Desde 2017 ha cobrado auge en gran parte del mundo un movimiento contra el acoso sexual y la violencia contra las mujeres. El reclamo identificado con el “MeToo” (o yo también) ha trascendido fronteras y ha impactado en la discusión pública sobre las relaciones entre mujeres y hombres. Particularmente, nos ha permitido como sociedades visibilizar una problemática histórica y global, que lamentablemente se encontraba normalizada.

 

En nuestro país, el repudio y la denuncia de los casos de acoso emergió con especial ímpetu en los ámbitos universitarios. Dentro de estos, me refiero al caso de la UNAM, en donde se ha dado una movilización estudiantil respetable y justificada, que ha obligado a las autoridades a tratar con seriedad el problema de la violencia de género.
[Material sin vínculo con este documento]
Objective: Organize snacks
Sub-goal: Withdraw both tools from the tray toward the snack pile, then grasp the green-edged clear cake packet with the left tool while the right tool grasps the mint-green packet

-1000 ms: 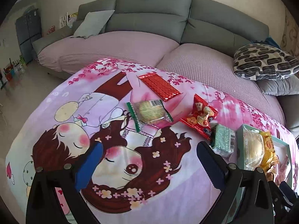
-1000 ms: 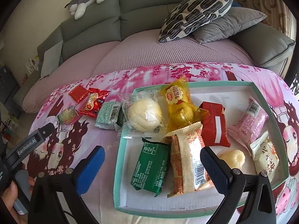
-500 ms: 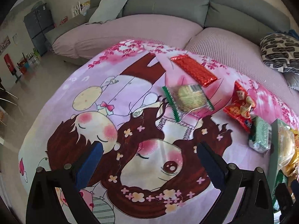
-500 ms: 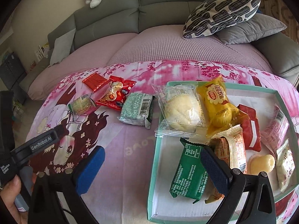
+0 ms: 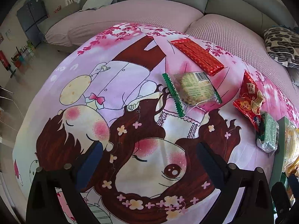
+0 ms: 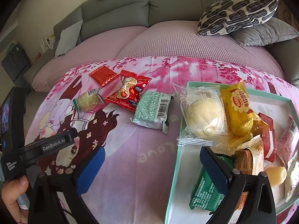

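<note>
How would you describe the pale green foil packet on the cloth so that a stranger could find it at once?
Start at the teal tray on the pink cartoon cloth. Just outside its left wall lies the pale green foil packet, barcode showing. Unlike the red packet beside it, it is green-speckled and blocky.

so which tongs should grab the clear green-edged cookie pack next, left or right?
Left. The left tongs are open and aimed at the cookie pack, with only bare cloth between. The right tongs are open too, but sit by the tray, with the pack far off to their left.
</note>
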Available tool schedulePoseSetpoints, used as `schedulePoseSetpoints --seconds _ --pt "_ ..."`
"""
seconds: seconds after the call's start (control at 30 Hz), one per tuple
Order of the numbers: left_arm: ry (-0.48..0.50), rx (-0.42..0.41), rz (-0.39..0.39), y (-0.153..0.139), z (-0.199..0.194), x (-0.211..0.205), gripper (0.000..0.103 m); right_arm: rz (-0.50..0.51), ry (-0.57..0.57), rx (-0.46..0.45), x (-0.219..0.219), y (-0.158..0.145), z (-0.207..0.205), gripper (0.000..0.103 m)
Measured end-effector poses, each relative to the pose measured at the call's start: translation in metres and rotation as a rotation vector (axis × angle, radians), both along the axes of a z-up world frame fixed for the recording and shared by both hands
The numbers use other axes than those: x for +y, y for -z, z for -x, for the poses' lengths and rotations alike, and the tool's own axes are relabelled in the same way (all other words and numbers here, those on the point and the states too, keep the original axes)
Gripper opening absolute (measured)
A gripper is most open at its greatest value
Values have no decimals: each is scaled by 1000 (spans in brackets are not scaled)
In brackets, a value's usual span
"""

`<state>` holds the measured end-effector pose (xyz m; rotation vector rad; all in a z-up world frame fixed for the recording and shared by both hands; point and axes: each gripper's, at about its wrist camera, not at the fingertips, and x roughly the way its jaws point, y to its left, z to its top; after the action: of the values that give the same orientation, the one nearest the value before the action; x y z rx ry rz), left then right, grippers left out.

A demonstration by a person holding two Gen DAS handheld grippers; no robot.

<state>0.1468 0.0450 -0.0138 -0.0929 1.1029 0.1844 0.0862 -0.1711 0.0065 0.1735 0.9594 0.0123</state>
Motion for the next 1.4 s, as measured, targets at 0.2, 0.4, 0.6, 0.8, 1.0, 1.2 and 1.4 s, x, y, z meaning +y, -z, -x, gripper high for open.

Gracias a la presión de este movimiento estudiantil, el combate a este flagelo se ha ido colocando entre los primeros puntos de la agenda universitaria, superando una situación de apatía, desinterés o incluso grave complicidad de autoridades. Como sucede en las universidades de todo el mundo, en diversos planteles universitarios se ha recurrido al paro de labores como medio de protesta, una acción que siempre causa polémica y que sin duda no es recomendable por sus costos negativos, pero que a final de cuentas es una vía con la que cuentan los y las estudiantes cuando la autoridad no responde a sus demandas.

 

Sin embargo, lo que ha sucedido en los últimos días es un tema completamente distinto.

 

Aprovechándose del contexto, grupos de encapuchados, organizados como auténticos “comandos”, de manera furtiva o haciendo uso de la violencia han pretendido tomar instalaciones de todas las escuelas universitarias a espaldas de estudiantes y profesores. Como sucedió en la Facultad de Derecho, una veintena de personas embozadas, tanto hombres como mujeres, han pretendido ocupar las instalaciones y colocar cadenas para impedir el acceso. Al no conseguir su propósito, por la respuesta oportuna de la comunidad, han realizado pintas y destrozos al patrimonio universitario, así como agresiones a maestros.

 

No tenemos dudas de que estos grupos de asalto han sido dirigidos y son respaldados por instancias externas a la UNAM. Se trata de personajes que actualmente están en el gobierno y que, enmascarándose en la legítima protesta estudiantil, buscan azuzar y desestabilizar a la Máxima Casa de Estudios para servir sus intereses aviesos. Su intención es clara: quieren la caída del Rector Enrique Graue, un hombre honesto y de principios universitarios sólidos, cuya autoridad moral se sustenta en su no pertenencia a ningún grupo político.

 

En el actual gobierno hay muchos interesados en controlar a la UNAM. Son personajes fáciles de identificar, tienen lazos históricos con la institución, particularmente por sus antecedentes de activismo y protagonismo en antiguas huelgas. Ahora que se han hecho del poder, buscan conquistar la universidad imponiendo en la rectoría a un incondicional, que en buena medida se piensa es del sexo femenino, sin importarles el desprestigio que para la institución supone esta situación de violencia promovida desde el exterior.

 

Indudablemente, el acoso y las demás problemáticas relacionadas con la violencia de género en la Universidad deben combatirse y erradicarse. Esta es una responsabilidad que debe seguir atendiendo la autoridad universitaria, llamando al diálogo para la solución de demandas estudiantiles legítimas. Sin embargo, otra cosa son estos grupos externos que quieren aprovecharse de la situación pretendiendo incendiar la institución. Es el momento de que el Presidente de la República tome cartas en el asunto, para exigir a sus colaboradores que saquen las manos de la UNAM.

 

El autor es Presidente del Tribunal Universitario de la UNAM y Decano de la Facultad de Derecho.